I think, simply put, that married men's outside obligations are less transparent than single peoples' obligations and responsibilities. Therefore, as the more open and obvious, they are more a known factor. It is harder to assume the outside obligations a single person will have. But to assume they won't have any or will have less is an error.
In fact, once again, I think it is a matter of perception and bias. Married workers' outside obligations are more understood and more likely to be accepted than a single person's outside obligations. Imagine the case of a married worker saying, "My child is sick," versus a single person saying, "My dog is sick." In which case is an employer more likely to understand and grant time off?
It's hard enough to ask for, and get, time off for a sick family member. Imagine asking for something more allegedly frivolous.

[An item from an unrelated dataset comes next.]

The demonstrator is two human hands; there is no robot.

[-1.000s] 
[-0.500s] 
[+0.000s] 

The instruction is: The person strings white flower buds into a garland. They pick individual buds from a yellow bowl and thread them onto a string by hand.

I wonder how many times married/parent workers plead family need while single workers skate under the radar with different reasons, all the while both are taking care of personal business (which a married/parent worker might very well have more of, since there are more people he/she is responsible for). Nevertheless, both married/parent and single workers have lives and obligations outside of the office. I simply believe one is more obvious, less transparent. Regardless, there is almost a cardinal rule against mentioning personal need in today's business world.
I have heard many, many employees indicate reluctance to share any personal need with an employer. I understand anecdote isn't data, however, look at the assumptions employers operate under when hiring and firing employees: single people will work more and harder.
Look at my husband, though: burning the midnight oil, going into the office at 5 a.m., working long days, and all days of the week.
Where's that assumption now?
The caveat, of course, to all of this is that unhappy, unbalanced and overstressed people aren’t going to succeed, or achieve their personal best, at work or at home.
In the end, the company can opt to view employees as disposable, and work them until they burn out of the job there, or they can realize the long-term and higher end results of supporting a balanced outside life for both married and single workers.